[Data extract — start]

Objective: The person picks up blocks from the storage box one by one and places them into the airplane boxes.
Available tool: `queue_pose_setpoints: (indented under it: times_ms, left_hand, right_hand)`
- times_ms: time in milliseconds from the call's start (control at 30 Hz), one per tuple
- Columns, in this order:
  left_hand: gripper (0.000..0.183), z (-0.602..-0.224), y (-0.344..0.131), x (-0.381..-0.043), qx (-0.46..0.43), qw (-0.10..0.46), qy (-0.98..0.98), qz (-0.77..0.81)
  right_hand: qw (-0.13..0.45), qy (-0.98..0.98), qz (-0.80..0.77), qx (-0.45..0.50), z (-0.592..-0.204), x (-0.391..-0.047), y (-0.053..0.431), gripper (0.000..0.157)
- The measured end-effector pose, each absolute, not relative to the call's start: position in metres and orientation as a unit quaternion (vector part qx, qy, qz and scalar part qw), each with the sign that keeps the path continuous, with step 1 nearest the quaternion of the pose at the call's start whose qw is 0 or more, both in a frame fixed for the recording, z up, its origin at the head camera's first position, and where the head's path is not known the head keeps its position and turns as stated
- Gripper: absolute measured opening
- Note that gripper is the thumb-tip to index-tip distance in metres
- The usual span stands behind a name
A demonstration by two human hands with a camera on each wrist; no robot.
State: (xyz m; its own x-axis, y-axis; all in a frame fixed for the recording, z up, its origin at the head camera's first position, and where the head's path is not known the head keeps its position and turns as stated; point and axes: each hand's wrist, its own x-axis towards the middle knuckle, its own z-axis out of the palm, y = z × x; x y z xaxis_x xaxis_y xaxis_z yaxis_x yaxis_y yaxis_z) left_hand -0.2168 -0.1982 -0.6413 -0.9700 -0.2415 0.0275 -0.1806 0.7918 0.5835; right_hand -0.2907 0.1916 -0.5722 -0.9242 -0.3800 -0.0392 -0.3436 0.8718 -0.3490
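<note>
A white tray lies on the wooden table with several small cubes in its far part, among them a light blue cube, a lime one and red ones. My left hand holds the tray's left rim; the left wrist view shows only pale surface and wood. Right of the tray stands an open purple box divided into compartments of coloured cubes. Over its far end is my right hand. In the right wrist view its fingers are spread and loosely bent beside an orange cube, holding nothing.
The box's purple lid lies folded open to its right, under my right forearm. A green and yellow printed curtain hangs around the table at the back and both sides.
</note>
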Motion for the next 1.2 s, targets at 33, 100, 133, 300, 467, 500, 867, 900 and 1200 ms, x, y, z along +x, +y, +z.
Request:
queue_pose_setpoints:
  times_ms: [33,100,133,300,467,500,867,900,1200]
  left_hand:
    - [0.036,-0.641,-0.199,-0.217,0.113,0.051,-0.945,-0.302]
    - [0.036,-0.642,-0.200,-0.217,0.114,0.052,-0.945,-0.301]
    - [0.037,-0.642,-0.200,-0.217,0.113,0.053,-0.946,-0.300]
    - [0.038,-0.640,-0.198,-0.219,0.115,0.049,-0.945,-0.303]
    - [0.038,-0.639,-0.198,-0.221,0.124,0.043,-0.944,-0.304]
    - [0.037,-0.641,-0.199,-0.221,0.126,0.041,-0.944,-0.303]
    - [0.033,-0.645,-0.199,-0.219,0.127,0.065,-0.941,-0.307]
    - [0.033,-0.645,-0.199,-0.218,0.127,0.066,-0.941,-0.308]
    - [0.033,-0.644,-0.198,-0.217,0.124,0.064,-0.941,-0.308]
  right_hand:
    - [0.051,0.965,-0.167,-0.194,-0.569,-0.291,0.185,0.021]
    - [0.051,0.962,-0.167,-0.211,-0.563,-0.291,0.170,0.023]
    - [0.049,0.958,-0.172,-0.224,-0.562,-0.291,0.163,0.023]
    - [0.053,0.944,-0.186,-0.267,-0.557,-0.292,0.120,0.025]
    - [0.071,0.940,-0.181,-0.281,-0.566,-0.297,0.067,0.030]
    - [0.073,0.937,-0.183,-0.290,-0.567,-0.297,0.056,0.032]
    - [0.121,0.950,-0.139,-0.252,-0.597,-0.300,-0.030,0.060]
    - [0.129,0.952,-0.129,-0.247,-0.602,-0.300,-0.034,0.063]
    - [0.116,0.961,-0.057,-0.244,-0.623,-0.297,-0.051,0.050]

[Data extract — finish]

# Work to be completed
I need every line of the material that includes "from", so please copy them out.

# Output of the exercise
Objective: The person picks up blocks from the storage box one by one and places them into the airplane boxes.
- times_ms: time in milliseconds from the call's start (control at 30 Hz), one per tuple

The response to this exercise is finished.